Your assignment:
What is needed is a verbatim copy of all the records.

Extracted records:
[Start of Attachment]

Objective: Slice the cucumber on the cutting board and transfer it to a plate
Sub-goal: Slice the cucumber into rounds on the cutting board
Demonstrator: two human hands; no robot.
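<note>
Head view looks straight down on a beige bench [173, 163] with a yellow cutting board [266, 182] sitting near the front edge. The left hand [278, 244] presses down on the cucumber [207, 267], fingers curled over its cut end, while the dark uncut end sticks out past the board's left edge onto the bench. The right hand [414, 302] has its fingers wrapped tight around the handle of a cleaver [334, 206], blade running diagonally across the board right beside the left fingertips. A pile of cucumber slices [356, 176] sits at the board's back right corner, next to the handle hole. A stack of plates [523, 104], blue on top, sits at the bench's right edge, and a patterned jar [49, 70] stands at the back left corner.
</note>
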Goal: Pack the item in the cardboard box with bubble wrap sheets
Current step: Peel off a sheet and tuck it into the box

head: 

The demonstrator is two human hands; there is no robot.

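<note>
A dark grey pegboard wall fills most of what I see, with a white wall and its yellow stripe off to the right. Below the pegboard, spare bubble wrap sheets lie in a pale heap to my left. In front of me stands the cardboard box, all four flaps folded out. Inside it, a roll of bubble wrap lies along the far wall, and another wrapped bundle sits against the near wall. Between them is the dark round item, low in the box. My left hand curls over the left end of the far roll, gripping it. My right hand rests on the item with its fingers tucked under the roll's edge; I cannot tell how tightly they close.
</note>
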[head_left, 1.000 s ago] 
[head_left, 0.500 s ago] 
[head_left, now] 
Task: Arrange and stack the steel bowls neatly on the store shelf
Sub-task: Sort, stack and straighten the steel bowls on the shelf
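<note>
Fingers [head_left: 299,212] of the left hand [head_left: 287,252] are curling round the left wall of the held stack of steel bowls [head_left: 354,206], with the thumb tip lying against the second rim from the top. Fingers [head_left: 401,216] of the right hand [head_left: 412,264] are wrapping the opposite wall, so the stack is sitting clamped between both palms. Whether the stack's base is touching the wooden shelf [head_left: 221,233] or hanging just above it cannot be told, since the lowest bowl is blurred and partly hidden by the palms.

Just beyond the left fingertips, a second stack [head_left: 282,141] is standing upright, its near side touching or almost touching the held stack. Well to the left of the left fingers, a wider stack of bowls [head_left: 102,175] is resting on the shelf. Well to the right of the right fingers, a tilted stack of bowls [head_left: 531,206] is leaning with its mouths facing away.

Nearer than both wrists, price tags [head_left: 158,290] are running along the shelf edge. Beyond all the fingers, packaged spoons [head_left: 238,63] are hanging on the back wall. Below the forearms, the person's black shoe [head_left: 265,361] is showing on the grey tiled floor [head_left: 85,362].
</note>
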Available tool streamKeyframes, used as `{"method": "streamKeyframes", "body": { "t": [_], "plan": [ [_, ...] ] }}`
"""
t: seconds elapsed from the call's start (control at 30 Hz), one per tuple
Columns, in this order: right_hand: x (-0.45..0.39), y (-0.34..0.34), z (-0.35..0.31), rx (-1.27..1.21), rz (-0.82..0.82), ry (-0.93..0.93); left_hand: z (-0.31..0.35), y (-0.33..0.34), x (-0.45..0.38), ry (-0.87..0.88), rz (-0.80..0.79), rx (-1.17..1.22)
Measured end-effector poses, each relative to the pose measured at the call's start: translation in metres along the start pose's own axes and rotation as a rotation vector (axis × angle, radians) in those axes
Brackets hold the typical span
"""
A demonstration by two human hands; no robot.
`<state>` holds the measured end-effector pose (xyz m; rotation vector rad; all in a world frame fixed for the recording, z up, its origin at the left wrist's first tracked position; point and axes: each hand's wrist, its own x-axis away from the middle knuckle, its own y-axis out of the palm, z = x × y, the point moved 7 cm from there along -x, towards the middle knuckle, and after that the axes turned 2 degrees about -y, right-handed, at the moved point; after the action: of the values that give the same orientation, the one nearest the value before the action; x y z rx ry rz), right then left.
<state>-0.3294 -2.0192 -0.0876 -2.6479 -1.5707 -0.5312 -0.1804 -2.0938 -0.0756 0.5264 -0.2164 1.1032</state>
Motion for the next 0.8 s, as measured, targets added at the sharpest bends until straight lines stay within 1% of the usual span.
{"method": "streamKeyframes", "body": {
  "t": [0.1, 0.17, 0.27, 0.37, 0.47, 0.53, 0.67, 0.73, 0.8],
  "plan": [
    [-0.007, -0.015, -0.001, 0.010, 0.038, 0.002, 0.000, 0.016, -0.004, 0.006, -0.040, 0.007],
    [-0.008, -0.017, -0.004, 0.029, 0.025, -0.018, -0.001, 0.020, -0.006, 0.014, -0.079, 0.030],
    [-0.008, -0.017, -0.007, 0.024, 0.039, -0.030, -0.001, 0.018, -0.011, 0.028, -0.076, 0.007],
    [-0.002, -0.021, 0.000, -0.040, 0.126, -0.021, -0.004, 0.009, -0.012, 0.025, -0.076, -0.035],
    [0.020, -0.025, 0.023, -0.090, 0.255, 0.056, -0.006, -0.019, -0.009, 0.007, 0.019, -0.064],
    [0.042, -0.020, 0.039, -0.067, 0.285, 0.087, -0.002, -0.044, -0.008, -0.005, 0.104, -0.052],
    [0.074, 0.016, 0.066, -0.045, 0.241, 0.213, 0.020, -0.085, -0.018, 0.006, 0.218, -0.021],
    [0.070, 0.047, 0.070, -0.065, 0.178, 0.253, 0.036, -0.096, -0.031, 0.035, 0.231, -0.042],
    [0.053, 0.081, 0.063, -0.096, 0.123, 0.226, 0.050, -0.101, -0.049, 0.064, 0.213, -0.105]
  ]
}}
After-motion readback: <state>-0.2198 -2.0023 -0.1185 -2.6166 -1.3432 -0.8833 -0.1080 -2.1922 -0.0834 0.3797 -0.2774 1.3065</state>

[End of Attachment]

Response area:
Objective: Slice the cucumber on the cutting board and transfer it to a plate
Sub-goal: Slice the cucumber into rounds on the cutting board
Demonstrator: two human hands; no robot.
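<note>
Head view looks straight down on a beige bench [173, 163] with a yellow cutting board [266, 182] sitting near the front edge. The left hand [278, 244] presses down on the cucumber [207, 267], fingers curled over its cut end, while the dark uncut end sticks out past the board's left edge onto the bench. The right hand [414, 302] has its fingers wrapped tight around the handle of a cleaver [334, 206], blade running diagonally across the board right beside the left fingertips. A pile of cucumber slices [356, 176] sits at the board's back right corner, next to the handle hole. A stack of plates [523, 104], blue on top, sits at the bench's right edge, and a patterned jar [49, 70] stands at the back left corner.
</note>
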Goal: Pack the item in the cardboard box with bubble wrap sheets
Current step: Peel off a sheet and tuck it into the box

head: 

The demonstrator is two human hands; there is no robot.

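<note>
A dark grey pegboard wall fills most of what I see, with a white wall and its yellow stripe off to the right. Below the pegboard, spare bubble wrap sheets lie in a pale heap to my left. In front of me stands the cardboard box, all four flaps folded out. Inside it, a roll of bubble wrap lies along the far wall, and another wrapped bundle sits against the near wall. Between them is the dark round item, low in the box. My left hand curls over the left end of the far roll, gripping it. My right hand rests on the item with its fingers tucked under the roll's edge; I cannot tell how tightly they close.
</note>
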[head_left, 1.000 s ago] 
[head_left, 0.500 s ago] 
[head_left, now] 
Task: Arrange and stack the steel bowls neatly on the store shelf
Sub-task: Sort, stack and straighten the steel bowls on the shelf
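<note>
Fingers [head_left: 299,212] of the left hand [head_left: 287,252] are curling round the left wall of the held stack of steel bowls [head_left: 354,206], with the thumb tip lying against the second rim from the top. Fingers [head_left: 401,216] of the right hand [head_left: 412,264] are wrapping the opposite wall, so the stack is sitting clamped between both palms. Whether the stack's base is touching the wooden shelf [head_left: 221,233] or hanging just above it cannot be told, since the lowest bowl is blurred and partly hidden by the palms.

Just beyond the left fingertips, a second stack [head_left: 282,141] is standing upright, its near side touching or almost touching the held stack. Well to the left of the left fingers, a wider stack of bowls [head_left: 102,175] is resting on the shelf. Well to the right of the right fingers, a tilted stack of bowls [head_left: 531,206] is leaning with its mouths facing away.

Nearer than both wrists, price tags [head_left: 158,290] are running along the shelf edge. Beyond all the fingers, packaged spoons [head_left: 238,63] are hanging on the back wall. Below the forearms, the person's black shoe [head_left: 265,361] is showing on the grey tiled floor [head_left: 85,362].
</note>
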Available tool streamKeyframes, used as `{"method": "streamKeyframes", "body": { "t": [_], "plan": [ [_, ...] ] }}`
"""
t: seconds elapsed from the call's start (control at 30 Hz), one per tuple
Columns, in this order: right_hand: x (-0.45..0.39), y (-0.34..0.34), z (-0.35..0.31), rx (-1.27..1.21), rz (-0.82..0.82), ry (-0.93..0.93); left_hand: z (-0.31..0.35), y (-0.33..0.34), x (-0.45..0.38), ry (-0.87..0.88), rz (-0.80..0.79), rx (-1.17..1.22)
Measured end-effector poses, each relative to the pose measured at the call's start: translation in metres along the start pose's own axes and rotation as a rotation vector (axis × angle, radians) in those axes
Brackets hold the typical span
"""
A demonstration by two human hands; no robot.
`<state>` holds the measured end-effector pose (xyz m; rotation vector rad; all in a world frame fixed for the recording, z up, its origin at the left wrist's first tracked position; point and axes: each hand's wrist, its own x-axis away from the middle knuckle, its own y-axis out of the palm, z = x × y, the point moved 7 cm from there along -x, towards the middle knuckle, and after that the axes turned 2 degrees about -y, right-handed, at the moved point; after the action: of the values that give the same orientation, the one nearest the value before the action; x y z rx ry rz), right then left.
<state>-0.3294 -2.0192 -0.0876 -2.6479 -1.5707 -0.5312 -0.1804 -2.0938 -0.0756 0.5264 -0.2164 1.1032</state>
Motion for the next 0.8 s, as measured, targets added at the sharpest bends until straight lines stay within 1% of the usual span.
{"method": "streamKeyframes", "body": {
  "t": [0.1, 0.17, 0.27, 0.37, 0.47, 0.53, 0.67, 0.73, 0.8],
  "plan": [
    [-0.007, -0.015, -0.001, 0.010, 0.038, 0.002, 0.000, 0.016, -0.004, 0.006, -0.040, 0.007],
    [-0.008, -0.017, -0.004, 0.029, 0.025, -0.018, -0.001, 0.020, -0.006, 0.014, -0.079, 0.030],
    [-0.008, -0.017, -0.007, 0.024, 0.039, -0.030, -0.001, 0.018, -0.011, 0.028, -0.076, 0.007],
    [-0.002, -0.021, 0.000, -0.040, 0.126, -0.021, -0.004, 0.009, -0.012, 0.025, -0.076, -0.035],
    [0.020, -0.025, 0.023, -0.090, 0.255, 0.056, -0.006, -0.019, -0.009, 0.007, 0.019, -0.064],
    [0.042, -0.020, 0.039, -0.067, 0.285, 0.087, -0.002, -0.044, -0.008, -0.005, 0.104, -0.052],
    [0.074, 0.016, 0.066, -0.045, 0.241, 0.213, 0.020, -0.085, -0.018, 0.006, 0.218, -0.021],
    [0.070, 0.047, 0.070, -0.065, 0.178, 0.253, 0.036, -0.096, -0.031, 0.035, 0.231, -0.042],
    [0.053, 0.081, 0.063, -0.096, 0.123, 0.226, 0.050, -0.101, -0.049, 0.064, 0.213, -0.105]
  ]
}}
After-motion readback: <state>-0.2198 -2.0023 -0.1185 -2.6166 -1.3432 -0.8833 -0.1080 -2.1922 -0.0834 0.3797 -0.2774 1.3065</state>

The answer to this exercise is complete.